Mais avant qu'il n'ait fait le moindre geste pour entrer, la porte s'ouvrit d'elle-même, invitant Rémi à entrer. Il se retint de sourire, comment avait-il pu se laisser surprendre ? Il était chez un magicien après tout ! Une voix grave raisonna dans le hall où il venait de pénétrer :

«  - Sois le bienvenu chez moi, humble Joueur. Je vois que tu cherches à accomplir une mission qui t'a été confiée. Pour cela, tu dois trouver une jeune fille du nom de Lucie. Je doute que tu ne trouves ce que tu cherches en ma demeure. Mais il s'y trouve tout de même de nombreux indices. Va trouver celle que tu cherches au sanctuaire, où je l'ai envoyée se recueillir. Elle t'apportera de nombreuses réponses. 

-Où puis-je trouver ce sanctuaire ? lança Rémi à tout hasard.

-Derrière le temple, dans les montagnes d’où tu viens. »

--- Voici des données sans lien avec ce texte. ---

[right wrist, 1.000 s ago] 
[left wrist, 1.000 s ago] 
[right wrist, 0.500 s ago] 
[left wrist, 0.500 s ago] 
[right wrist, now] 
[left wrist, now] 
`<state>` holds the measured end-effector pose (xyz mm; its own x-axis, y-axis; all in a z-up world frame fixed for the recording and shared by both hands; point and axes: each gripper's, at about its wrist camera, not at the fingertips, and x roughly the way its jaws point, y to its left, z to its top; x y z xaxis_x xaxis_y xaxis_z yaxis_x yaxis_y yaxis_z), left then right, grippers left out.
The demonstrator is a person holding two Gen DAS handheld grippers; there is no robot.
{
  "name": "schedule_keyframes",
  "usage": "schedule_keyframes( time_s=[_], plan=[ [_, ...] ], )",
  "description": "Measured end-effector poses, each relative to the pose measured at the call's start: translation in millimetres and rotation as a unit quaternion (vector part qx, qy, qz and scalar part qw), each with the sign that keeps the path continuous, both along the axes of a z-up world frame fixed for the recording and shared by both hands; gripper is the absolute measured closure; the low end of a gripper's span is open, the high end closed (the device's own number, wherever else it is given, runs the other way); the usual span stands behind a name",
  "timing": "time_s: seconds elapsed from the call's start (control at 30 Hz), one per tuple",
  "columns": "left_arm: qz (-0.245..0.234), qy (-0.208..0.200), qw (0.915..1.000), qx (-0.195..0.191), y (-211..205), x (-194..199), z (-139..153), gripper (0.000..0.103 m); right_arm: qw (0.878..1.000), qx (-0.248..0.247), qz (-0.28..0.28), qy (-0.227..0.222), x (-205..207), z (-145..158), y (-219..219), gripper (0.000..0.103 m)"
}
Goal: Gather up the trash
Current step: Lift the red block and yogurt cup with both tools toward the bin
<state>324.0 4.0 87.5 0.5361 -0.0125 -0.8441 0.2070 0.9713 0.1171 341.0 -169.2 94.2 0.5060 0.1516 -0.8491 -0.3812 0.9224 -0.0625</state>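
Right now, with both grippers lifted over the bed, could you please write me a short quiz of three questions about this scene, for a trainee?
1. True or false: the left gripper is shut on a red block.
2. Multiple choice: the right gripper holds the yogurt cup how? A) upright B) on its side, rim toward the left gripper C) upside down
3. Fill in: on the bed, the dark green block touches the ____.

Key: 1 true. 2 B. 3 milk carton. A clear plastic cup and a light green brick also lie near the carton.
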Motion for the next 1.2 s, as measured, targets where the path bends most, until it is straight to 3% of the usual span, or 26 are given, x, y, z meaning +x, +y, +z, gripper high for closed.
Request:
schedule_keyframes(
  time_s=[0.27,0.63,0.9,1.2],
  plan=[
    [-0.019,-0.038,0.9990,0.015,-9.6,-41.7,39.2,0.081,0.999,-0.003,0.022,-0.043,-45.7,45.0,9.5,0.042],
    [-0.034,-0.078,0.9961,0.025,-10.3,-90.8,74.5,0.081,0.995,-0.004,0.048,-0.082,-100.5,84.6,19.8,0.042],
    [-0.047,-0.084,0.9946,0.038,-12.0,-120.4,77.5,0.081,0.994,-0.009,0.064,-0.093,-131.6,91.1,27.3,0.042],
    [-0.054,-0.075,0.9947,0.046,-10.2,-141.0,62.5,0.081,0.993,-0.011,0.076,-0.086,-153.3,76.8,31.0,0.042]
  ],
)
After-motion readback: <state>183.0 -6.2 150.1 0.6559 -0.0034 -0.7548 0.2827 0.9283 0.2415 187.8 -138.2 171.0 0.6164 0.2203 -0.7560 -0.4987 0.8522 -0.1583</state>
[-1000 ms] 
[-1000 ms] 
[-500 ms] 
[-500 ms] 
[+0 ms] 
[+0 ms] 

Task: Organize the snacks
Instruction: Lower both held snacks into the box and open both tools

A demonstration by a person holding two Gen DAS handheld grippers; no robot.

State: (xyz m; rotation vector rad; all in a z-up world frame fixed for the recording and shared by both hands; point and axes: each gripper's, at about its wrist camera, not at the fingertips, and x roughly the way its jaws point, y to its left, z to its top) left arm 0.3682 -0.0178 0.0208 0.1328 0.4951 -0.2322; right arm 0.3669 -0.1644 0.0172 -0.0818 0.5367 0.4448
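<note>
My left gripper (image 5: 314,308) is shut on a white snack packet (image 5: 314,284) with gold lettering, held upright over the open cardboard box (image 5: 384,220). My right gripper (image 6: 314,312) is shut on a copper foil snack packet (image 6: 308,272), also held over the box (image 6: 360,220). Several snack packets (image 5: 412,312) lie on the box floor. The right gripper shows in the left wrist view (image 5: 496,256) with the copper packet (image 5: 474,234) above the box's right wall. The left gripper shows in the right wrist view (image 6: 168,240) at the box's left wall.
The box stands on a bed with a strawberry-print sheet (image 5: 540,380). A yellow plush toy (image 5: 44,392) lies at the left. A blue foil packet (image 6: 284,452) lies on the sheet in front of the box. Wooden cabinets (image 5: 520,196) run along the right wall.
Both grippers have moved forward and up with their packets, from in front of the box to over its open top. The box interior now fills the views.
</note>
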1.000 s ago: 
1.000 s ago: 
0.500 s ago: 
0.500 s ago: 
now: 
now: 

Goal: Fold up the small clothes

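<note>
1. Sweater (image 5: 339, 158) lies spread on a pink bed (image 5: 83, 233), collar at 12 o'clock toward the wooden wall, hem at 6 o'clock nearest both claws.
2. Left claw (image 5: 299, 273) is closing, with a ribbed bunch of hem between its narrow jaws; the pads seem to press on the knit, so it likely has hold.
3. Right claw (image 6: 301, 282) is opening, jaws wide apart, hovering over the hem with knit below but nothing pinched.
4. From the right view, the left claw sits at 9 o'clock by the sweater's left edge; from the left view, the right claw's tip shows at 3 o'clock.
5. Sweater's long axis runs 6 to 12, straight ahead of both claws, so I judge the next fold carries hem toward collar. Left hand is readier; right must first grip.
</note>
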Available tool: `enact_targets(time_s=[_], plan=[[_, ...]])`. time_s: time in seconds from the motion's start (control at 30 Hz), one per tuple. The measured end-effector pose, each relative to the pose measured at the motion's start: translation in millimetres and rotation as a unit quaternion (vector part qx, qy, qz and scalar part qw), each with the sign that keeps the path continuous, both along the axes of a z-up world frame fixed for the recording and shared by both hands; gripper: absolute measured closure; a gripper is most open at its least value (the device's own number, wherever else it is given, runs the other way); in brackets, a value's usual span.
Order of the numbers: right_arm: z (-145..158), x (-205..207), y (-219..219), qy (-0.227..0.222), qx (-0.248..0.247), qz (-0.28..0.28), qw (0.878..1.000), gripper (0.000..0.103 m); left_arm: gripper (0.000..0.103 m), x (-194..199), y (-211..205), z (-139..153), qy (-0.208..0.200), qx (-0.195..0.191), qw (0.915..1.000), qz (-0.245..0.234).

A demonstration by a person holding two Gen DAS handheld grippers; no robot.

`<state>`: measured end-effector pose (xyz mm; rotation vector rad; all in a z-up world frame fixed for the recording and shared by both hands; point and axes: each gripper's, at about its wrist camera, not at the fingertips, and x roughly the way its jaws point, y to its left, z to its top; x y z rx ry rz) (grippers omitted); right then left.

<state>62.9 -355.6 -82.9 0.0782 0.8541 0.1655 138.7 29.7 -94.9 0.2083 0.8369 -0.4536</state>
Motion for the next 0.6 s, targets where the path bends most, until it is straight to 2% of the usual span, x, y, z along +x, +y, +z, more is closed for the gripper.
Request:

Rémi gémit, il allait devoir retourner dans ces fichues montagnes ! Cette fois, il devait s'équiper avant !

 

Le temple n'était pas si loin finalement, surtout une fois équipé de vêtements chauds et d'une lourde cape. Il ne lui fallut pas longtemps pour trouver le sanctuaire, ainsi que l'apprentie du magicien. A peine l'eut-il trouvée qu'un immense poids s'envola de ses épaules ; il avait réussi. Il allait pouvoir rentrer chez lui. Enfin ! Mais lorsqu'elle se tourna vers lui, il découvrit avec horreur le symbole des PNJ sur son front. Ce n'était pas Lucie, ce n’était même pas une Joueuse !

 

Le premier réflexe de Rémi fut de retourner chez l'aubergiste ; c'était sa seule source d'informations. Et cette fois il n'oublierait pas de mentionner que la fille qu'il cherchait était une Joueuse ! Il courut à en perdre haleine jusqu’à l’auberge. Devant celle-ci, le garde patrouillait toujours. Rémi l’entendit marmonner « Avant j’étais aventurier moi aussi, mais j’ai… » Rémi soupira, les PNJ étaient vraiment lassants parfois. Quelques instants plus tard, la cloche du comptoir de l'auberge tintait avec frénésie. L'aubergiste répéta une fois encore sa question que Rémi connaissait à présent par cœur :

« Vous venez pour manger, dormir, récolter des informations ou rendre un service ?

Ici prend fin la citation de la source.